O que era para se tornar mais um sucesso de vendas, acabou marcado pelas filas quilométricas, gás lacrimogêneo, lojas fechadas e brigas por lugar na fila por causa de um relógio de bolso.
A nova coleção Royal Pop, colaboração entre a Swatch e a relojoaria de luxo Audemars Piguet (AP), se transformou em um dos maiores fenômenos de consumo de 2026, e também em um case controverso sobre o lado perigoso do hype.

O lançamento global da coleção exclusiva aconteceu no último sábado (16) em lojas selecionadas da Swatch. Em poucas horas, multidões tomaram ruas e shoppings em cidades como Paris, Londres, Milão, Dubai, Nova York, Bangkok e Singapura. Em alguns locais, a polícia precisou intervir após tumultos e confrontos.

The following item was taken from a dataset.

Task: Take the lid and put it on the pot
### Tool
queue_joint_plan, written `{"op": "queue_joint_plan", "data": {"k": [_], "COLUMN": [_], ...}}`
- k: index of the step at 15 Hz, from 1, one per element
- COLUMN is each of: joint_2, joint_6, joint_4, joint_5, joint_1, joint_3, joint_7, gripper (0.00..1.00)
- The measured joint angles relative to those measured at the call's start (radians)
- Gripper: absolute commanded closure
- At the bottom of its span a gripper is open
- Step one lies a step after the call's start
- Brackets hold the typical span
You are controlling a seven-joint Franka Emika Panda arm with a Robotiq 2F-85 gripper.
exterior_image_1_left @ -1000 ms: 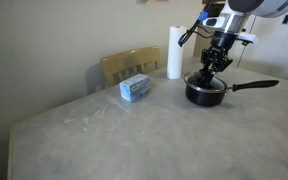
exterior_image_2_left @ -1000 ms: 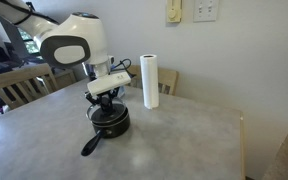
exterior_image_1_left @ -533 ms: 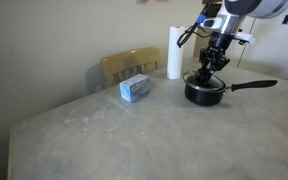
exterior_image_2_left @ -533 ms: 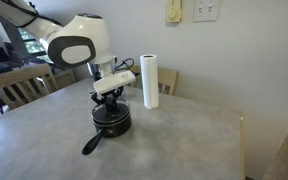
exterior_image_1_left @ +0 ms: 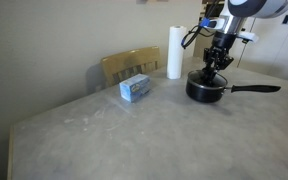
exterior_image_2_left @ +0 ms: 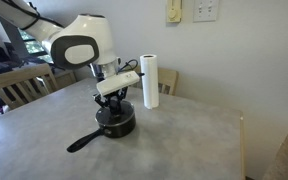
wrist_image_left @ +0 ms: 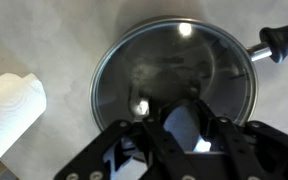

A proposta parecia perfeita para a lógica atual do consumo: unir o prestígio quase inalcançável e premium da Audemars Piguet com a acessibilidade pop da Swatch. O resultado foi um relógio de bolso de cerca de R$ 2 mil, considerado “barato” perto dos modelos tradicionais da AP, que custam dezenas de milhares de dólares.
E foi exatamente aí que o hype explodiu. A campanha vinha sendo construída há meses nas redes sociais, alimentando o desejo de exclusividade, escassez e pertencimento. O produto rapidamente deixou de ser apenas um relógio e virou símbolo cultural, item de coleção e oportunidade de revenda.
Em marketplaces, alguns modelos começaram a aparecer por valores até 10 vezes maiores poucas horas após o lançamento. Um conjunto completo da coleção chegou a ser vendido por mais de US$ 25 mil.
O sucesso virou problema
Além dos problemas na venda online, a Swatch precisou fechar lojas em diferentes países após episódios de violência, aglomeração e risco à segurança. Em Paris, policiais usaram gás lacrimogêneo para conter cerca de 300 pessoas em frente a uma unidade da marca. Em cidades do Reino Unido, houve prisões, dispersão policial e relatos de comportamento agressivo.
Nas redes sociais, o debate mudou de direção e a coleção continuava desejada, mas a percepção sobre a marca começou a sofrer desgaste.

Até que ponto é possível controlar o próprio hype?
O caso Royal Pop escancara uma estratégia cada vez mais comum no mercado premium e fashion: transformar escassez em marketing. Quanto mais difícil conseguir o produto, maior o desejo. Quanto maior o desejo, maior a repercussão orgânica. O problema é quando a experiência da marca começa justamente em frustração, caos e sensação de inacessibilidade.
A Swatch conseguiu exatamente o que muitas marcas sonham: atenção global, filas gigantescas, viralização e desejo extremo. Mas talvez tenha criado também um efeito reverso.
Quando consumidores passam dias em filas, enfrentam tumultos e saem frustrados, a experiência deixa de parecer exclusiva e começa a soar desorganizada. E para marcas que tentam construir valor premium (ou manter), percepção importa tanto quanto produto.
Em nota oficial, a Swatch afirmou que a resposta à coleção foi “fenomenal” e reforçou que os relógios continuarão disponíveis pelos próximos meses. Ainda assim, o episódio já entrou para a lista dos lançamentos mais caóticos da indústria recente.
O caso mostra que, na era do consumo guiado por comunidade, revenda e viralização, criar desejo talvez seja a parte mais fácil. O verdadeiro desafio é sustentar a experiência quando o hype finalmente chega às portas da loja.